Bill Marion: Well, yeah. I kind of joke in my own personal life, everybody’s got an iPad or a surface or something from a 2-year-old to a 100-year-old individual, right? So we have permeated hardware that touch and feel that easy user interface in every spectrum of society, right? What I would call the digital workforce has been extending that into the what I would call the software side of that: Do you have the analytic skills? Do you have the coding skills, the low code, no code kind of capabilities? Do you have design skills? Because everything we do with respect to digital workforce is being able to code in our Python to go into an application and mine the data that we’re trying to build that at simple AI or MLN. So it’s really transending those digital software like skills. Again, it doesn’t have to be have to be a coder, you don’t have to be a cybersecurity guru. But what are those core digital framework skills that need to go across the whole United States, right? Everything we do is going to be more and more digital. Like I said, when you go to the restaurant, do you know how to scan a QR code and then be able to mine the menu out of it? And then, you know only a step later, is going to be pushed on your menu item, pay your bill. At a very basic level, being able to do that seamlessly, we’re not there yet across all facets.

Tom Temin: Yeah, I’m still trying to get my 99-cent coffee to register on my app, so that I get credit for having three cups and I can get my free one a couple of times. So a few gaps here and there. And just getting back to Bill Marion for a moment before we wrap up here: Now that you have growth in your title, that sounds like you might be seeing agencies to make sure that growth happens. From the perspective you have now in the private sector, what do you you wish you had known when you were on the government side, now that you are a contractor, how to best deal, one side with the other?

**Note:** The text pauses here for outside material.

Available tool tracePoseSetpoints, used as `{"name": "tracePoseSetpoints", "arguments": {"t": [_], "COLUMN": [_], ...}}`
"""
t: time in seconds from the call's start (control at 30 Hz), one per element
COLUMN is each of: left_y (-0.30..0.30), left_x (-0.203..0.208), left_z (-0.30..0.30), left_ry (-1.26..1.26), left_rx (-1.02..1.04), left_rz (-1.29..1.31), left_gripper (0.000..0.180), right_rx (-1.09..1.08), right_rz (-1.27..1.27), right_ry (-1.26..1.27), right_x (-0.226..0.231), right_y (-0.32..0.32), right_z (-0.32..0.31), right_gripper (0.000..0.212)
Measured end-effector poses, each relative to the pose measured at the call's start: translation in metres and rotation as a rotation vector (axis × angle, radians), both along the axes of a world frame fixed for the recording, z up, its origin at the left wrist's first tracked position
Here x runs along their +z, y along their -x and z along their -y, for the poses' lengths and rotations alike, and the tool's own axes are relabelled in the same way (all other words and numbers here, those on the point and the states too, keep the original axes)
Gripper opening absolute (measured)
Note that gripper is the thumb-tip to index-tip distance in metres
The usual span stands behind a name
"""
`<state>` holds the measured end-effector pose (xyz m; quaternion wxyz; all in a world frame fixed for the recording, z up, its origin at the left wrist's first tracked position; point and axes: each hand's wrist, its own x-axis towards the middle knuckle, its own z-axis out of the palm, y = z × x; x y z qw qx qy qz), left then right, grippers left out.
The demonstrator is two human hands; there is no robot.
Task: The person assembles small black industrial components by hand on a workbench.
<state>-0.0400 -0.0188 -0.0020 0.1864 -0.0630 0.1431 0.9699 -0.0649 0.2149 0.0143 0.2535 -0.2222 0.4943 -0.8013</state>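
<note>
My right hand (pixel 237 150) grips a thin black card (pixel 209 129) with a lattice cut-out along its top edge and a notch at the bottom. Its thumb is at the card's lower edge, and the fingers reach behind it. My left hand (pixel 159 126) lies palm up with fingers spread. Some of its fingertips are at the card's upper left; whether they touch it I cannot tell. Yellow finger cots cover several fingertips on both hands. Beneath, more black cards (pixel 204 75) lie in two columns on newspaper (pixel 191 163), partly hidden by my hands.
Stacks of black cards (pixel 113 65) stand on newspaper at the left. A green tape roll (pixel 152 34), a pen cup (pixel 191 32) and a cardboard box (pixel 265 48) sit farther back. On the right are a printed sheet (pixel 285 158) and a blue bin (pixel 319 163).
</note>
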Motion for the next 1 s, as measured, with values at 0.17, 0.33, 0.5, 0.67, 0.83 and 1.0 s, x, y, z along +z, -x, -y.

Bill Marion: The biggest thing I’ve seen on the industry side that I would love to see in government is that the fully enabled collaborative processes. So I think, again, one of the strengths of Accenture, we’re a matrix organization, we bring strings from across a global organization. We don’t really do that well inside the federal space. We have tons of expertise and strengths across federal. We don’t do a good job of really mining it and connecting it. And so, I talk about ways of working…I think Accenture does that really well. It’s just the core of how we operate as a global firm, being able to transcend those thoughts and processes in the federal space, because ultimately, it’s collapsing decisions. It’s making better decisions. It’s mining the experts in your organization. And we still do that very hierarchically. And I think the new tools again, I think COVID will force this–a new way of collaborating and bringing teams together that we’d never imagined before.

Tom Temin: All right, a silver lining. Bill Marion is the former deputy Air Force CIO, now managing director of growth and strategy in the defense and intelligence practice at Accenture Federal Services.